YOUR ASSIGNMENT = Transcribe, without any change, the line that includes "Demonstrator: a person" and all the lines that come after it in the material below.

■ ■ ■

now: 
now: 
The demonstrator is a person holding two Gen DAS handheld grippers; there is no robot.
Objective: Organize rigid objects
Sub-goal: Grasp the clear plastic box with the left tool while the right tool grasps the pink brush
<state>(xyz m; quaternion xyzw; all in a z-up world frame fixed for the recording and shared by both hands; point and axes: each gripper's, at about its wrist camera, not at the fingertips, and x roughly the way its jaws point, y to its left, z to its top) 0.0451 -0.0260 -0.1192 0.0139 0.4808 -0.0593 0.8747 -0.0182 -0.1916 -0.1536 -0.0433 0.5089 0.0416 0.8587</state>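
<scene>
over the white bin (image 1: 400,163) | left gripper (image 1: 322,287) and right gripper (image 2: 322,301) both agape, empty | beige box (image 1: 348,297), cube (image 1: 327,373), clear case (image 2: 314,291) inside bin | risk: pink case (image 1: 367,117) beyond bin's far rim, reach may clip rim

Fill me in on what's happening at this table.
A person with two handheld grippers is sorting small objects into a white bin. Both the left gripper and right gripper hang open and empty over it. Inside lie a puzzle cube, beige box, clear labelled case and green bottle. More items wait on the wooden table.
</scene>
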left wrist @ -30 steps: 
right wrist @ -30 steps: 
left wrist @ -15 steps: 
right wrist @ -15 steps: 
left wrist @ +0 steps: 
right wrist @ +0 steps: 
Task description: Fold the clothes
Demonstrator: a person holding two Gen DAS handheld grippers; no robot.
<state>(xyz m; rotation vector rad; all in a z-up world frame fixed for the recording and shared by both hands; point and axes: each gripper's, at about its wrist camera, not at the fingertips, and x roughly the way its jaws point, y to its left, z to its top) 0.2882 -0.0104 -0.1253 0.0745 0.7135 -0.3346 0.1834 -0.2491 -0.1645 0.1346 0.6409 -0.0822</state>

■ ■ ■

EXERCISE OUTPUT =
Demonstrator: a person holding two Gen DAS handheld grippers; no robot.
<state>(xyz m; rotation vector rad; all in a z-up world frame fixed for the recording and shared by both hands; point and axes: each gripper's, at about its wrist camera, not at the fingertips, and x roughly the way its jaws point, y to its left, z to its top) 0.2882 -0.0104 -0.1253 0.0745 0.7135 -0.3346 0.1834 -0.2491 -0.1645 0.1346 0.6409 -0.0822</state>

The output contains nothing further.